By Cameron Abbott and Keely O’Dowd

The Kensington and Chelsea London Borough Council (Council) was recently fined £120,000 (approximately AUD$217,920) by the UK Information Commissioner’s Office (ICO) for the unauthorised processing of personal data belonging to 943 people who owned vacant properties in the Borough.

The Council had received three separate Freedom of Information (FOI) requests from applicants seeking statistical information, including the addresses of empty properties in the Borough. The three FOI applicants all had links to a national newspaper.

In response to this request, the Council created a pivot table that included a list of named owners against the addresses of empty properties in the Borough.
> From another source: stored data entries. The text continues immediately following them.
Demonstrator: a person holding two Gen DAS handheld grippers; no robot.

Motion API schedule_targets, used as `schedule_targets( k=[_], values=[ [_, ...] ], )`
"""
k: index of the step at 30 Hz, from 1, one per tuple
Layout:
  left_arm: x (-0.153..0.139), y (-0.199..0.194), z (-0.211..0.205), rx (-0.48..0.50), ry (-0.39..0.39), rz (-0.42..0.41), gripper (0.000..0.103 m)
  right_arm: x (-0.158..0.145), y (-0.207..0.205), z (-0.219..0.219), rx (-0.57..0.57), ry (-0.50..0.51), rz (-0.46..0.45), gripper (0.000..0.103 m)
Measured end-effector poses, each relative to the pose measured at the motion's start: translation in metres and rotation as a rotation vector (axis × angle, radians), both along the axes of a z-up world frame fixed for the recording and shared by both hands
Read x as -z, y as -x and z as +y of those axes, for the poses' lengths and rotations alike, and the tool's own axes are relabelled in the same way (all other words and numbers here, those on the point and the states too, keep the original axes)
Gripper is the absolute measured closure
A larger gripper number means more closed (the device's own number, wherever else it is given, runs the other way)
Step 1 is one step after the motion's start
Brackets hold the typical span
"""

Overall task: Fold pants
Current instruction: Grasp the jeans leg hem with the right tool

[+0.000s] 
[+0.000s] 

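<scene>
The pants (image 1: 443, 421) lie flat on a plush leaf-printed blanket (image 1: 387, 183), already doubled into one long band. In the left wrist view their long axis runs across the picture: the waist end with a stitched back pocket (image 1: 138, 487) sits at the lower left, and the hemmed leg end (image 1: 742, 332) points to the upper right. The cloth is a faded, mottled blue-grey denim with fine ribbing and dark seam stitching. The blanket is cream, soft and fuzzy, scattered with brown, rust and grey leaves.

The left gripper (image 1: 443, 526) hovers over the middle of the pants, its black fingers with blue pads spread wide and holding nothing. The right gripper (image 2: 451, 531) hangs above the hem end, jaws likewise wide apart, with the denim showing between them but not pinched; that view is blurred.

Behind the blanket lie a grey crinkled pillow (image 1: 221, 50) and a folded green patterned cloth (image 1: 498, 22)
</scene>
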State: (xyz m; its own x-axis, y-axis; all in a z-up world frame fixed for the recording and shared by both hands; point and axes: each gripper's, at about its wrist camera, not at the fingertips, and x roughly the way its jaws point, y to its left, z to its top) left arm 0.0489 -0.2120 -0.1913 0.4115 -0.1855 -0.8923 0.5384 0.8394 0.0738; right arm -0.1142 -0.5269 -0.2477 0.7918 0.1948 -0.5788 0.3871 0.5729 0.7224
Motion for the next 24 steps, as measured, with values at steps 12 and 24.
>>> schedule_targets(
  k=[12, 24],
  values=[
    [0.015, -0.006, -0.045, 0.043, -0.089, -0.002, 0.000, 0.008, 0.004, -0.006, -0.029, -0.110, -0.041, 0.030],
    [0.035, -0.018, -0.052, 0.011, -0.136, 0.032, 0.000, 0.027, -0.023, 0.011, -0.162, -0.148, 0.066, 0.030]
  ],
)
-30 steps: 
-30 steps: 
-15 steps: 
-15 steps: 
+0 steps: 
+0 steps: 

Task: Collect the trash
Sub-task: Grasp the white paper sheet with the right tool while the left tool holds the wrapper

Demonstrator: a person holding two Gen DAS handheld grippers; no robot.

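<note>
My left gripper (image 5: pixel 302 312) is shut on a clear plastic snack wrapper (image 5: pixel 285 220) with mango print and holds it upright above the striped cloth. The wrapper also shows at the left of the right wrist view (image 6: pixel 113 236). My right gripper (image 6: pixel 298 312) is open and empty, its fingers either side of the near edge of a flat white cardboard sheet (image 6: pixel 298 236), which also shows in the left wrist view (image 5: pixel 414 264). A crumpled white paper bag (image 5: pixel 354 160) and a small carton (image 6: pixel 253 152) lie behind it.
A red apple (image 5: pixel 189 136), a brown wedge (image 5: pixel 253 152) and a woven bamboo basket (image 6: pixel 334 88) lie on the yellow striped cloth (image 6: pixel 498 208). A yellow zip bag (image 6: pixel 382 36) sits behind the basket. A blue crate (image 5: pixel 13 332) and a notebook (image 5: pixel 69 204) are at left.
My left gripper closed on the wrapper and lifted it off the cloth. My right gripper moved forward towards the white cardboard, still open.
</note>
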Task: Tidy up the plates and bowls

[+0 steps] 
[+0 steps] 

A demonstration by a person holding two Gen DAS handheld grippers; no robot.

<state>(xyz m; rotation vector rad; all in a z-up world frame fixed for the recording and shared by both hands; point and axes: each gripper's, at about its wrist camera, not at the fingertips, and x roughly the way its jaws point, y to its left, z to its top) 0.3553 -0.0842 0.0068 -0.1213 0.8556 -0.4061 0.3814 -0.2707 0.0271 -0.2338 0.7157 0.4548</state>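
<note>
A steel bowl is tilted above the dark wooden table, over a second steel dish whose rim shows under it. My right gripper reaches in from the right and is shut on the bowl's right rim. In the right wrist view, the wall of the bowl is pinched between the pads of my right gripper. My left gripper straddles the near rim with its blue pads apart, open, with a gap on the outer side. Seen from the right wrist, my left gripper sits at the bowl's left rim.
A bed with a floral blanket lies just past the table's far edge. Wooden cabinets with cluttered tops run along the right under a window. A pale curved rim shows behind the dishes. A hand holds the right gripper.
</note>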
The Council used this information to compile a list of the number of empty properties in the Borough and copied and pasted this information into a new Excel spreadsheet to be provided to the FOI applicants. The Council FOI Team checked the spreadsheet and clicked it once to check for hidden data. This spreadsheet was then sent to the FOI applicants.
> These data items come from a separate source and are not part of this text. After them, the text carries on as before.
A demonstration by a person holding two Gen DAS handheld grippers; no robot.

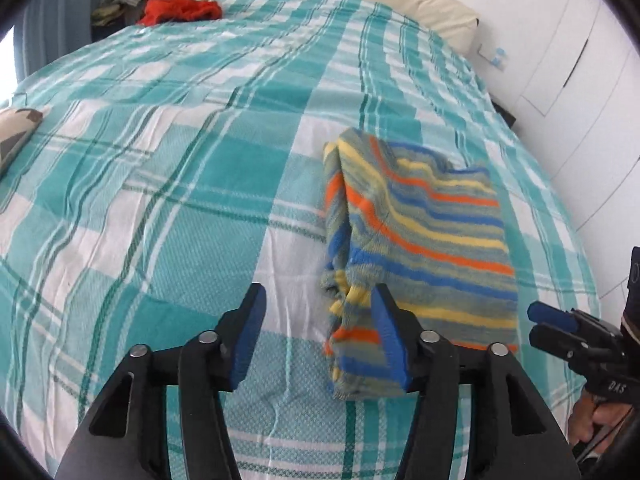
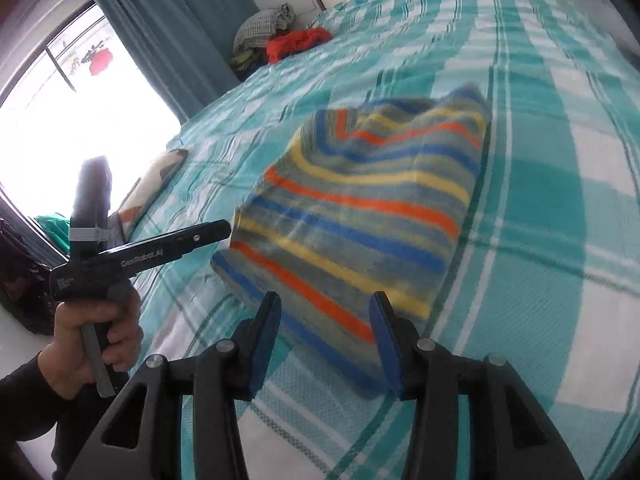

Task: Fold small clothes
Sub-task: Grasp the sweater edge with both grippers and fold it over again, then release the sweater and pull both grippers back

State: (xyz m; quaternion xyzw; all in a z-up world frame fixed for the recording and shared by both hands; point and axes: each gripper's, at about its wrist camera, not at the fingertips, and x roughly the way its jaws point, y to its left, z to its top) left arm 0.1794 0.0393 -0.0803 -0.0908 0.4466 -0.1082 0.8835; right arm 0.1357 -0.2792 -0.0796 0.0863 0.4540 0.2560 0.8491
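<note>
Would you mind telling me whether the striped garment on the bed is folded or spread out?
Folded. The striped garment lies on the bedspread as a compact, thick rectangle, with doubled layers showing along its left edge.

We see the striped cloth (image 2: 360, 216) all blurry in the right wrist picture. In the left wrist picture, the patterned pillow (image 1: 16, 132) is cut off at the left edge, and the right gripper (image 1: 552, 326) at the right edge.
</note>
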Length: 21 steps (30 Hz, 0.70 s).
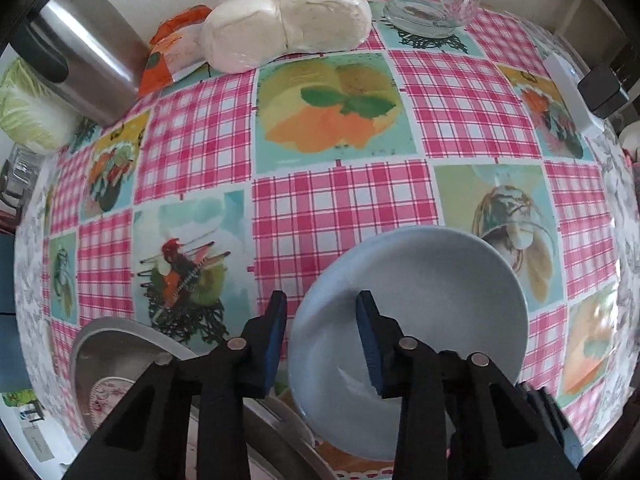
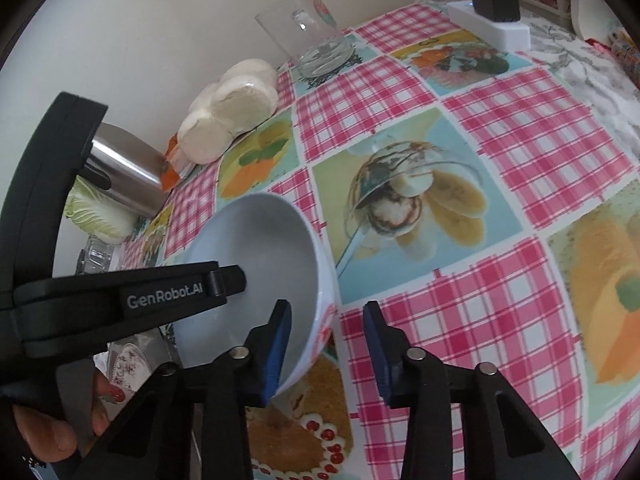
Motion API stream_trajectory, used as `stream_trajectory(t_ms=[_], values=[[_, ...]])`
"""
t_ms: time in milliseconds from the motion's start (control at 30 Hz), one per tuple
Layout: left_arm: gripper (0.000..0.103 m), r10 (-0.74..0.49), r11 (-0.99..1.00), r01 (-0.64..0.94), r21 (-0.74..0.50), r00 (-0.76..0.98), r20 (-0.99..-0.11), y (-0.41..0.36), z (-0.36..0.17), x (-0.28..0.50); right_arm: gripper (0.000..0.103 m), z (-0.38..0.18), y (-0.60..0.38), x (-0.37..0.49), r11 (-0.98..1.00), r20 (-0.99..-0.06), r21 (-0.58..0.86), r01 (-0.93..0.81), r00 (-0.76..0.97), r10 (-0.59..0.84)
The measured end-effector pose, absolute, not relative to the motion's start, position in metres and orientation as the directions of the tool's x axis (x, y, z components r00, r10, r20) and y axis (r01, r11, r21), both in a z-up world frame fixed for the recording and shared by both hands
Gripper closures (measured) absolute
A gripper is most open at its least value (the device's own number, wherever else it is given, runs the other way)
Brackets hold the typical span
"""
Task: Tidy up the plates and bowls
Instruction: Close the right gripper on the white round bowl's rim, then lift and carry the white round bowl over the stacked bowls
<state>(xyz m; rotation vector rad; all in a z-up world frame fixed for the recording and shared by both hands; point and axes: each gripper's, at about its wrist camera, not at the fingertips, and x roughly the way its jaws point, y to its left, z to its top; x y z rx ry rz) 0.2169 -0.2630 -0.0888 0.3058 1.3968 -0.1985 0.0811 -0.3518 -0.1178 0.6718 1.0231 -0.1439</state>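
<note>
A pale blue bowl [image 1: 420,288] is tilted above the table in the left wrist view. My left gripper [image 1: 322,320] straddles its near rim, one finger inside and one outside, with a visible gap to the rim. In the right wrist view the same bowl [image 2: 272,256] stands tilted, and my right gripper [image 2: 326,324] is open with the rim between its fingers, the left finger [image 2: 276,344] inside the bowl. A grey plate [image 1: 120,344] holding a floral dish [image 1: 108,396] lies at lower left.
The checked tablecloth [image 1: 344,200] carries wrapped white buns [image 1: 288,20], a steel kettle [image 1: 84,48], a cabbage [image 1: 28,112], a glass mug [image 1: 432,4] and a white power strip with a black plug [image 1: 576,92] at the back and right.
</note>
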Motion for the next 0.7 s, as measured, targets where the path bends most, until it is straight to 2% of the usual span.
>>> stream_trajectory(t_ms=[167,500,700], values=[[0.068,0.023,0.948,0.312,0.071,0.155,-0.988,-0.263,-0.089,0.214,0.078,-0.118,-0.351,0.081,0.776,-0.807,0.487,0.402,0.546,0.223],[0.069,-0.109,0.947,0.311,-0.080,0.075,-0.991,-0.270,-0.096,0.188,0.084,-0.116,-0.375,0.067,0.753,-0.812,0.487,0.443,0.547,0.203],[0.069,-0.138,0.942,0.318,-0.110,0.067,-0.988,-0.280,-0.098,0.170,0.084,-0.116,-0.390,0.053,0.738,-0.823,0.477,0.477,0.536,0.186]])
Unfortunately the FOI Team was not aware that the spreadsheet contained underlying data. By double clicking any cell in the spreadsheet the identities of 943 property owners in the Borough and their addresses could be revealed. The names and addresses of the property owners were published in the newspaper. Some of these property owners were high profile individuals.

This case is another example of the consequences of how simple errors and a lack of staff training can lead to serious privacy breaches and financial consequences to an organisation. Staff training and clear guidance on the use of Excel and the de-identification of data are great ways to mitigate the risk of these sorts of data breaches occurring.  Your staff are the frontline in the battle to ensure your privacy compliance.

The full text of the ICO’s monetary penalty notice can be found online.